| DATASET EXTRACT |
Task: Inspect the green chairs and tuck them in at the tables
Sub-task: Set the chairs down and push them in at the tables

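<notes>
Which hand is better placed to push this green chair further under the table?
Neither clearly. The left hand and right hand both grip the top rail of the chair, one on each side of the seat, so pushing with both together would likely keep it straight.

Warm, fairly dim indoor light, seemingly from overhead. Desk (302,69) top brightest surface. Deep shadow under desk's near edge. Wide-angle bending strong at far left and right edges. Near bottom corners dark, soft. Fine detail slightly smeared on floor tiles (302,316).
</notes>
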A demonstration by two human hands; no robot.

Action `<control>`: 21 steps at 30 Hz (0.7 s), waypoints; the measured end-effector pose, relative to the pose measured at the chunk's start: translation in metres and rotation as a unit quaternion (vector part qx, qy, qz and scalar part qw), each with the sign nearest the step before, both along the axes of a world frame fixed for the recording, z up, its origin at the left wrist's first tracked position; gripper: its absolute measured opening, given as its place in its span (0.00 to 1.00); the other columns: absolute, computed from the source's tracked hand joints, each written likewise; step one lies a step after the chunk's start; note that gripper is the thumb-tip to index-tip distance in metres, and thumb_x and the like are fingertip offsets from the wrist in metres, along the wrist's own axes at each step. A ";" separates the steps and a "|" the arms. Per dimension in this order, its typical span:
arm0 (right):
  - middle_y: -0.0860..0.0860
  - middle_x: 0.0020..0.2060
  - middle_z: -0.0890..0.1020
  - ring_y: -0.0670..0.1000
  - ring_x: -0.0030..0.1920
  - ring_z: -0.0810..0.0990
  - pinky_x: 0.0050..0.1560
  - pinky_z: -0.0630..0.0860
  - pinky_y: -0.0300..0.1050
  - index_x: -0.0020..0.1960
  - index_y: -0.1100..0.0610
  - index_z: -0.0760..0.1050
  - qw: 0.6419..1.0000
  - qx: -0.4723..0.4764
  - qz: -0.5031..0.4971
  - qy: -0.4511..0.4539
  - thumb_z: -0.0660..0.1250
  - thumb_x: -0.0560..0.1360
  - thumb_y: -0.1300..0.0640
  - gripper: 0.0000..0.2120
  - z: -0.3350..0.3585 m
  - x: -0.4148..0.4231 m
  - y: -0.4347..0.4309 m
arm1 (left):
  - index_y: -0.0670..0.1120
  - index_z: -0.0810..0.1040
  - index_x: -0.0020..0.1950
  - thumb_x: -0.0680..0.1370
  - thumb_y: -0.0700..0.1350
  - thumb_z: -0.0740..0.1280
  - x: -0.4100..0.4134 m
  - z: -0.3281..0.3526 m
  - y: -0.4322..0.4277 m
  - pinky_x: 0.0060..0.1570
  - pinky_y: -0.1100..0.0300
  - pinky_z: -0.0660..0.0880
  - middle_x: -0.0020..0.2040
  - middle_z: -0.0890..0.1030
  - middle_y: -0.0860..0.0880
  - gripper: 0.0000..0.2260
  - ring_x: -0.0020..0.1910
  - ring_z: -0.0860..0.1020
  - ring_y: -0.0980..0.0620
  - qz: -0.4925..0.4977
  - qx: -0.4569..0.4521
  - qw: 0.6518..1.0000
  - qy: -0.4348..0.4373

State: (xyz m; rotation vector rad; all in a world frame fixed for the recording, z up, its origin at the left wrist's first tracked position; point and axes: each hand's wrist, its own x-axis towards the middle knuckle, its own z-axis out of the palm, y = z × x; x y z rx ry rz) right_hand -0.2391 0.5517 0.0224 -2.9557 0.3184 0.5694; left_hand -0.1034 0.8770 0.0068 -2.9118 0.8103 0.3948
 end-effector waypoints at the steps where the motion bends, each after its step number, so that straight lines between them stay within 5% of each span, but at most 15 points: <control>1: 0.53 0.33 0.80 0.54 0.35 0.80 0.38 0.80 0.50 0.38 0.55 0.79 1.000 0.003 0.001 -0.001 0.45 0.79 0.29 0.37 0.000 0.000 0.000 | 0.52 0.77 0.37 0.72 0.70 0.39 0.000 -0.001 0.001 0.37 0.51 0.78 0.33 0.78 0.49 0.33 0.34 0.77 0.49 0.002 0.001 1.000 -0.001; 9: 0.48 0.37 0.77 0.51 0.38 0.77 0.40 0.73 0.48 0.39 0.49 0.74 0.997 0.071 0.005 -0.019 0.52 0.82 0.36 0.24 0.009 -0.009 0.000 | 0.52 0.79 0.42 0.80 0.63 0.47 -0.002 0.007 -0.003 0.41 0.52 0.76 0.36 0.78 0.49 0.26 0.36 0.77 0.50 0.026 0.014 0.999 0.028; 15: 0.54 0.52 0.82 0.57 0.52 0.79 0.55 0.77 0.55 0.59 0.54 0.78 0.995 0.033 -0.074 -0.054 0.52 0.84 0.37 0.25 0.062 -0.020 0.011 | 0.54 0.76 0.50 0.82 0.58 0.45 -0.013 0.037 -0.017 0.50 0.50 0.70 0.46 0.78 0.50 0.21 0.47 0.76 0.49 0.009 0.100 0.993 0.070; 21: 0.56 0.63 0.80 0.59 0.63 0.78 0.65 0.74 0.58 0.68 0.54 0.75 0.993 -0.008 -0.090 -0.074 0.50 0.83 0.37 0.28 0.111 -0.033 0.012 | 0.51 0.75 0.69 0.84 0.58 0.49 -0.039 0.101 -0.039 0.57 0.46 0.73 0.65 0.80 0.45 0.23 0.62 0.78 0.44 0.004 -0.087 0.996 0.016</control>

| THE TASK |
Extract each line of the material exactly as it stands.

| SOLUTION FOR THIS TASK |
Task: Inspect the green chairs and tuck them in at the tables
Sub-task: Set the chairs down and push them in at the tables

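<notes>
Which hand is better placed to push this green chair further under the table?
Neither clearly. The left hand and right hand both grip the top rail of the chair, one on each side of the seat, so pushing with both together would likely keep it straight.

Warm, fairly dim indoor light, seemingly from overhead. Desk (302,69) top brightest surface. Deep shadow under desk's near edge. Wide-angle bending strong at far left and right edges. Near bottom corners dark, soft. Fine detail slightly smeared on floor tiles (302,316).
</notes>
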A demonstration by two human hands; no robot.

Action `<control>`: 21 steps at 30 Hz (0.7 s), waypoints; the measured end-effector pose, relative to the pose measured at the chunk's start: translation in metres and rotation as a unit quaternion (vector part qx, qy, qz and scalar part qw), each with the sign nearest the step before, both along the axes of a world frame fixed for the recording, z up, its origin at the left wrist's first tracked position; gripper: its absolute measured opening, given as its place in its span (0.00 to 1.00); the other columns: absolute, computed from the source's tracked hand joints, each written likewise; step one lies a step after the chunk's start; note that gripper is the thumb-tip to index-tip distance in metres, and thumb_x and the like are fingertip offsets from the wrist in metres, along the wrist's own axes at each step. A ";" separates the steps and a "|" the arms. Per dimension in this order, its typical span:
arm0 (right):
  - middle_y: -0.0860..0.0860
  - middle_x: 0.0020..0.2060
  - middle_z: -0.0890..0.1020
  - ring_y: -0.0670..0.1000
  - ring_x: -0.0030..0.1920
  - ring_z: -0.0810..0.0990
  - pinky_x: 0.0050..0.1560
  - pinky_z: -0.0630..0.0860
  - pinky_y: -0.0300..0.1050
  - index_x: -0.0020..0.1960
  - index_y: -0.1100..0.0610
  - index_z: -0.0760..0.1050
  - qw: 0.6419..1.0000
  - qx: -0.4723..0.4764
  - qz: -0.5031..0.4971
  - qy: -0.4511..0.4539
  - thumb_z: -0.0660..0.1250
  - thumb_x: -0.0560..0.1360
  - thumb_y: -0.1300..0.0640
  - gripper: 0.0000..0.2120
  - z: -0.3350..0.3585 m
  - x: -0.4148..0.4231 m
  - y: -0.4347..0.4309 m
arm1 (left):
  - index_y: -0.0670..0.1120
  - index_z: -0.0810..0.1040
  - index_x: -0.0020..0.1950
  - thumb_x: -0.0680..0.1370
  - thumb_y: -0.0700..0.1350
  - thumb_z: -0.0740..0.1280
  - x: -0.4100..0.4134 m
  - z: -0.3281..0.3526 m
  - y: -0.4322..0.4277 m
  - pinky_x: 0.0060..0.1570
  - pinky_y: -0.1100..0.0300
  - pinky_z: -0.0660..0.0880
  - middle_x: -0.0020..0.2040
  - middle_z: -0.0890..0.1030
  - middle_y: -0.0860..0.0880
  - gripper: 0.0000..0.2260
  - ring_x: -0.0020..0.1910
  - ring_z: -0.0860..0.1020
  - ring_y: -0.0980..0.0620
  - qz: -0.4925..0.4977
  - qx: -0.4569..0.4521
  - qw: 0.6518..1.0000
  - qy: -0.4348..0.4373

State: (xyz m; rotation vector rad; all in a world frame fixed for the recording, z up, its origin at the left wrist's first tracked position; point and axes: each hand's wrist, its own x-axis towards the middle knuckle, its own z-axis out of the palm, y = z × x; x y z rx ry rz) right_hand -0.2391 0.5517 0.0224 -2.9557 0.3184 0.5694; left_hand -0.1034 0.8770 0.0068 -2.9118 0.8103 0.3948
 end-effector waypoints at the steps where the motion bends, each after its step number, so that straight lines between them stay within 5% of each span, but at most 15 points: <control>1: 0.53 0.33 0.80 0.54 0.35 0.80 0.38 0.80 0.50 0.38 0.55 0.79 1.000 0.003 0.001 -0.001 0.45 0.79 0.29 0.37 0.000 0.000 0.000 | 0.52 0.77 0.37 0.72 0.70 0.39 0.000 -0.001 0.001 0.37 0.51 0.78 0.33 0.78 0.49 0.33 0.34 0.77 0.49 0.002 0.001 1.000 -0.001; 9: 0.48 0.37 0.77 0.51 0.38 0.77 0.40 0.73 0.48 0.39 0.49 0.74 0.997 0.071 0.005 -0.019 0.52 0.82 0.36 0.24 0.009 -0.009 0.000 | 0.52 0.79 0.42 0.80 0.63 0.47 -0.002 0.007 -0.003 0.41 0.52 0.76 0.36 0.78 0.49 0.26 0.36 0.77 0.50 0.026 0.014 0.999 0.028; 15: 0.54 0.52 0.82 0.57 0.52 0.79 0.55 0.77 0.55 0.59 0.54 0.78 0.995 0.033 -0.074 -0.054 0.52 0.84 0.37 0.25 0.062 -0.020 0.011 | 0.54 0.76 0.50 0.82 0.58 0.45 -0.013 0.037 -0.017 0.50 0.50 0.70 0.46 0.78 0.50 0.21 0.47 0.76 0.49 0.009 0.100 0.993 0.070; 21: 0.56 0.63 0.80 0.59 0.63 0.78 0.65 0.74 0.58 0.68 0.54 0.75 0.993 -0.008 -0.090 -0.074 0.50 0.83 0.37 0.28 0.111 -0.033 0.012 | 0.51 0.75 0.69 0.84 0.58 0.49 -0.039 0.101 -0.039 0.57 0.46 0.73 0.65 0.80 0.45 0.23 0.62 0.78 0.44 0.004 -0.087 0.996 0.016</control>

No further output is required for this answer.